The most special test…

Special orthopaedic tests are commonly used by clinicians in the assessment of those with musculoskeletal pain or injury. There is a mind-boggling number of these tests, usually named after the clinicians who invented them covering all areas of the body, and they are believed to help diagnose many different injuries and pathologies. However, it’s time to look at these special tests differently and start to realise that perhaps many special tests are not that special.

There is no doubting that a thorough physical exam is essential when assessing someone with suspected musculoskeletal pain or injury, and sometimes using special orthopaedic tests have a role in this physical exam. However, these special tests are often used too much, relied upon too readily, and trusted too implicitly to confirm a diagnosis when they often don’t.

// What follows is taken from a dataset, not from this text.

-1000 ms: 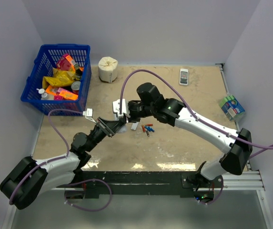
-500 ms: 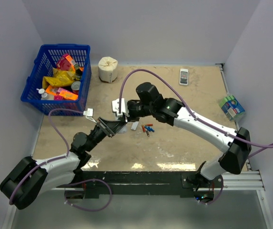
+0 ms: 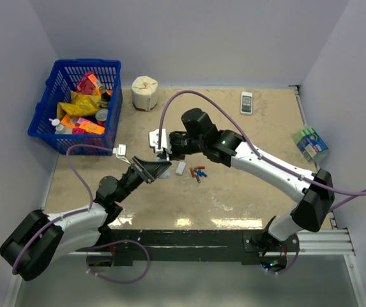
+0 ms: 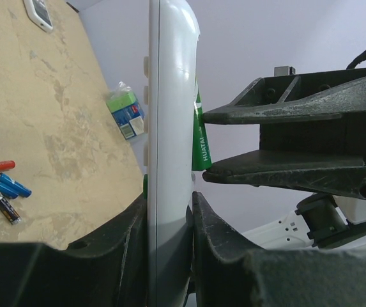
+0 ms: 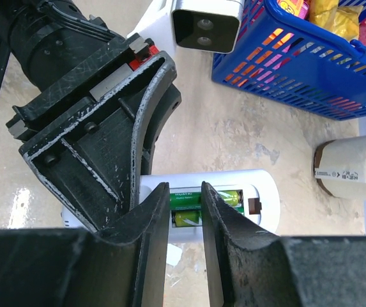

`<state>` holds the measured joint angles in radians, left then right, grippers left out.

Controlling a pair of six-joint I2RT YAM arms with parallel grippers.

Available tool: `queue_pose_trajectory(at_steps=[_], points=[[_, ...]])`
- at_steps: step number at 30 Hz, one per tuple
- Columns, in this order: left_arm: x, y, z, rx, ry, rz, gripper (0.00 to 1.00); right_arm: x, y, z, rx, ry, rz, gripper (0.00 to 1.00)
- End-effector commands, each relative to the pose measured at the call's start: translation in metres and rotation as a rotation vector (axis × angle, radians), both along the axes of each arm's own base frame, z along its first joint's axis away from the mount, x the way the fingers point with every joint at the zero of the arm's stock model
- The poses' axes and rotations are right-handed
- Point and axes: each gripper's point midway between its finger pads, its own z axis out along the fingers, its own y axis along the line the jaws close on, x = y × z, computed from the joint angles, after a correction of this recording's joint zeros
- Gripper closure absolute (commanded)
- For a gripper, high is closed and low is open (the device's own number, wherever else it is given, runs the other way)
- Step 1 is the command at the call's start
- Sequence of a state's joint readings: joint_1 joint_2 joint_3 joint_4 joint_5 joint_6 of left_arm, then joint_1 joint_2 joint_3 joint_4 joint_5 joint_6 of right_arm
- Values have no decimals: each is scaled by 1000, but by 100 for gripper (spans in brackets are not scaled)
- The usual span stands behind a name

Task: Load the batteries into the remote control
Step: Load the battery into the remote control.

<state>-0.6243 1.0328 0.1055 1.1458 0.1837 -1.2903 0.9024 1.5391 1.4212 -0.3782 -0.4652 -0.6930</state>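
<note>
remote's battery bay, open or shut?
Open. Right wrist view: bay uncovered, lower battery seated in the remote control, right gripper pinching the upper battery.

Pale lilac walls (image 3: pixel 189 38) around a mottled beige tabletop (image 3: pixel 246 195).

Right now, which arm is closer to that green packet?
Right. The right arm bends close beside the green packet; the left arm is far off, at the opposite side.
</note>
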Motion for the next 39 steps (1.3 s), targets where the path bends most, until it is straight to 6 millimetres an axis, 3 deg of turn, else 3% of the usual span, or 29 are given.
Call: queue_pose_trajectory(at_steps=[1, 18, 23, 28, 34, 39], points=[[-8, -2, 46, -75, -150, -26, 100, 16, -2, 13, 40, -24, -32, 72], [-25, -6, 72, -113, -290, -100, 100, 19, 5, 0, 51, 27, 3, 81], [-34, -4, 84, -129, -366, -113, 100, 28, -2, -10, 49, 41, -23, 85], [-36, -3, 84, -132, -368, -112, 100, 33, -5, -7, 85, 63, -30, 86], [-31, -4, 75, -124, -316, -112, 100, 32, 4, 12, 148, 84, -18, 85], [-21, -1, 54, -120, -198, -79, 100, 28, 10, 70, 273, 112, -30, 66]])
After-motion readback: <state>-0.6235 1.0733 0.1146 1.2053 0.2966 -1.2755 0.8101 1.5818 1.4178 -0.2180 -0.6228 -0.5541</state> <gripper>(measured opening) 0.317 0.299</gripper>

The shoulder arguably has more special tests than any other area that are believed to ‘diagnose’ all manner of shoulder problems. At my last count, there were well over 200 special tests for shoulders and this continues to grow as more and more are dreamt up. However, despite common belief and them still being widely taught, many special tests don’t and can’t do what they claim they can do.

For example, the belief that the ’empty can’ special test stresses the Supraspinatus tendon more than the ‘full can’ special test is not actually true, in fact, both can positions do not stress ANY part of the rotator cuff more than any of the other surrounding shoulder muscles (see figure below ref). Also, the belief that pain on the ‘Speeds’ or ‘Yergasons’ special tests isolates the long head of biceps from the other surrounding shoulder tissues and therefore is more specific for biceps tendon pathology is also not true (ref).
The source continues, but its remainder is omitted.